On April 7, 2018, Williamsburg and Whitley County leaders will dedicate a historical marker near the present-day courthouse in honor of Samuel Cox, who is celebrated as the “Father of Williamsburg,” but who was Samuel Cox?
Cox, who is known as the father of Williamsburg and its first resident, was a soldier, father, ferry operator and tavern owner among other hats that he wore throughout his life.
He was born in 1756, the son of Samuel Cox Sr. and Harrah Weringhton.
Samuel married his Uncle Solomon’s daughter, Martha, who was born in 1778 and more than 20 years his junior.
Thanks to the marriage, Martha was excluded from Cane Creek Quaker Church in North Carolina because she married her first cousin.
Samuel got expelled from the same church on June 1, 1781, for joining a group called the “Regulators,” which was an organization formed by the citizens to resist taxes and unreasonable lawyer fees.

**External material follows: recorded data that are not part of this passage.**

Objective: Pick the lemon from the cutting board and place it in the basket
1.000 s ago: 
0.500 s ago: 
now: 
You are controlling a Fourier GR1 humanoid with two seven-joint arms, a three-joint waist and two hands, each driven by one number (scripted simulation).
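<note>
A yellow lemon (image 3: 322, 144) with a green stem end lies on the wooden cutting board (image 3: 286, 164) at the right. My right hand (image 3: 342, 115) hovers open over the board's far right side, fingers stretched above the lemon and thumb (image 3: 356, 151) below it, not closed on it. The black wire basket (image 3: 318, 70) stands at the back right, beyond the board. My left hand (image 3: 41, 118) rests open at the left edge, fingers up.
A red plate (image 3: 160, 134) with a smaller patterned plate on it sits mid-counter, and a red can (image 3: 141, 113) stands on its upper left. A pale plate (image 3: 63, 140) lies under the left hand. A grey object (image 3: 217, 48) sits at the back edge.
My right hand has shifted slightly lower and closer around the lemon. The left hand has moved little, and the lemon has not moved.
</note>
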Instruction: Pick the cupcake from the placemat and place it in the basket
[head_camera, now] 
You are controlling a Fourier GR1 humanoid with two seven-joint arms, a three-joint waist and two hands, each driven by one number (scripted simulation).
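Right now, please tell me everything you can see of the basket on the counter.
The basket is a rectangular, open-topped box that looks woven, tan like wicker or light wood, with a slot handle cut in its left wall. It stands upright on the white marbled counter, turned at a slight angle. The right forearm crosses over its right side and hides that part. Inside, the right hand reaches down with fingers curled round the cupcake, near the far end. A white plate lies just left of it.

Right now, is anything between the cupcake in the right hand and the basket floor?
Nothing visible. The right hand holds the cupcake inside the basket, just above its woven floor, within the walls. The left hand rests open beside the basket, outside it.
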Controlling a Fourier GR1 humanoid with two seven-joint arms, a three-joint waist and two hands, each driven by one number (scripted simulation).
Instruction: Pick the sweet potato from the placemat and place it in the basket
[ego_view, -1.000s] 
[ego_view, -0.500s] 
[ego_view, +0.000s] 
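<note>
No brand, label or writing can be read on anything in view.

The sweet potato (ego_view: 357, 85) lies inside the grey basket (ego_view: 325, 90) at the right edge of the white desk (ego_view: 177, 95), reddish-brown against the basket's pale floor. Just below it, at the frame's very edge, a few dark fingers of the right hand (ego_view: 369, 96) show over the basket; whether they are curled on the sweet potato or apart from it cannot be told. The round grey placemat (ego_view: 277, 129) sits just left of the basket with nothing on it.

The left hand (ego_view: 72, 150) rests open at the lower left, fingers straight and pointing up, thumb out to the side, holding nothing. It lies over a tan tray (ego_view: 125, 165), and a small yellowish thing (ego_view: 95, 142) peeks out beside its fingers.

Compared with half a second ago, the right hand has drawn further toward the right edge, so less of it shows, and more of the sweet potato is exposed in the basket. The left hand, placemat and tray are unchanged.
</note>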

Samuel Cox served as a Revolutionary War soldier for three years with the 3rd Virginia Regiment and the 7th Virginia Regiment.
In 1797, he received a military grant of 100 acres from the state of Kentucky.
After receiving the land grant, Samuel, Martha and their six children at the time: Anna, Sarah, Samuel III, Nathan, Ruth and Jane then left Cane Creek, North Carolina, for the Bluegrass State.
They travelled the Wilderness Trail through Cumberland Gap, then down the Cumberland River another 50 miles, where they settled on the west bank of the river.
The home they built was located near where the present day Whitley County Judicial Center now sits.
On Jan. 17, 1818, the Kentucky General Assembly approved an act forming Whitley County out of a portion of Knox County effective April 1, 1818.
Although the Kentucky General Assembly designated Whitley County on Jan. 17, 1818, there were still many details to be worked out, such as where to put the county seat.
A commission travelled looking at several different locations, such as Lynn Camp Creek between present day Corbin and Woodbine, Pleasant View, Boston and Jellico Creek.
Cox, who was building a ferry and already had a tavern built, suggested to the committee that the site of his property would be a good place for the county seat. After a lengthy meeting at Cox’s tavern, the commission was convinced to locate the county seat on his property.
Cox’s willingness to donate six acres of land where a courthouse and county offices could be constructed also likely played a role in the commission’s decision.
The current courthouse sits on some of the same six acres of land that Cox donated in 1818.
Cox also offered lots for sale for the formation of the city, which had several names during its early days, including Spring Ford, Cox’s Crossing, Whitley Courthouse and Williamsburgh. In 1890, the spelling of the city’s name was changed to Williamsburg.
The first day of court was held at Cox’s home on April 20, 1818, but it wasn’t until June 15, 1818, that the report of the commission selecting Williamsburg as the county seat was actually made part of the record.
On June 26, 1818, Cox, Edward Reilly and Joseph Gillis were appointed to lay off the town of Williamsburg and a public square for erecting a courthouse and other necessary buildings.
Samuel Cox’s death
Samuel and Martha had three other children after they arrived in Kentucky: Zacharias in 1798, Levi in 1800, and William in 1803.
Samuel Cox died on July 29, 1832, and was buried near the old Williamsburg Rescue Squad building, which is located near South Seventh Street. It is now owned by the University of the Cumberlands.
The exact location of the grave is unknown as there is no grave marker or tombstone there.
After Samuel died, Martha moved to Livingston County, Missouri, along with others from Whitley County.
She died on March 19, 1845, and is buried in the Liggett Cemetery in Chillicothe, Missouri. Her son, Thomas, was also buried there.